> EXERCISE DIRECTIONS
Extract the full listing verbatim and drop any pictures from your copy.

> STORED DATA

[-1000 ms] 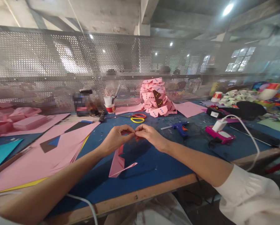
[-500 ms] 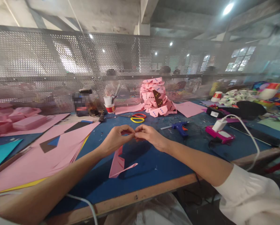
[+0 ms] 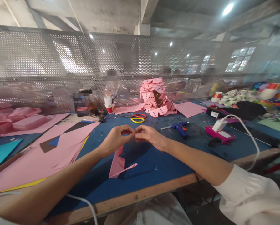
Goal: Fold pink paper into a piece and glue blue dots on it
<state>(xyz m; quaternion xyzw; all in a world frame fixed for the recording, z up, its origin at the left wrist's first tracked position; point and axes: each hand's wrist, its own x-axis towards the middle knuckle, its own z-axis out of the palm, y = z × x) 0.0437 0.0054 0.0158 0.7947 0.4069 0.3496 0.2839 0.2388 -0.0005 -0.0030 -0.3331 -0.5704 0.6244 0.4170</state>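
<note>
My left hand (image 3: 117, 137) and my right hand (image 3: 151, 136) meet fingertip to fingertip above the blue table mat (image 3: 158, 165). Thumb and forefinger are pinched on both; whatever lies between the tips is too small to make out. Below my left hand stands a folded strip of pink paper (image 3: 117, 165), its upper end partly hidden behind that hand. Just beyond my hands lie scissors (image 3: 138, 118) with red and yellow handles. A blue glue gun (image 3: 180, 127) rests to the right of my right hand.
A heap of pink folded paper pieces with dots (image 3: 154, 98) stands at the back. Pink sheets (image 3: 36, 156) cover the left side. On the right are a magenta power strip (image 3: 221, 135) with a white plug and a cable. A paper cup (image 3: 109, 104) holds tools by the perforated screen (image 3: 128, 56).
</note>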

> ANSWER TO THE EXERCISE
[-1000 ms] 
[-500 ms] 
[+0 ms] 
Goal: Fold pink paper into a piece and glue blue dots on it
<state>(xyz m; quaternion xyzw; all in a world frame fixed for the recording, z up, its origin at the left wrist's first tracked position; point and axes: each hand's wrist, its own x-axis towards the middle knuckle, its own z-axis out of the palm, y = z × x) 0.0437 0.0054 0.0158 0.7947 0.4069 0.3496 0.2839 0.2388 -0.0005 -0.0030 -0.3331 -0.5704 0.6244 0.4170</state>
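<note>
My left hand (image 3: 117, 137) and my right hand (image 3: 151, 136) meet fingertip to fingertip above the blue table mat (image 3: 158, 165). Thumb and forefinger are pinched on both; whatever lies between the tips is too small to make out. Below my left hand stands a folded strip of pink paper (image 3: 117, 165), its upper end partly hidden behind that hand. Just beyond my hands lie scissors (image 3: 138, 118) with red and yellow handles. A blue glue gun (image 3: 180, 127) rests to the right of my right hand.
A heap of pink folded paper pieces with dots (image 3: 154, 98) stands at the back. Pink sheets (image 3: 36, 156) cover the left side. On the right are a magenta power strip (image 3: 221, 135) with a white plug and a cable. A paper cup (image 3: 109, 104) holds tools by the perforated screen (image 3: 128, 56).
</note>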

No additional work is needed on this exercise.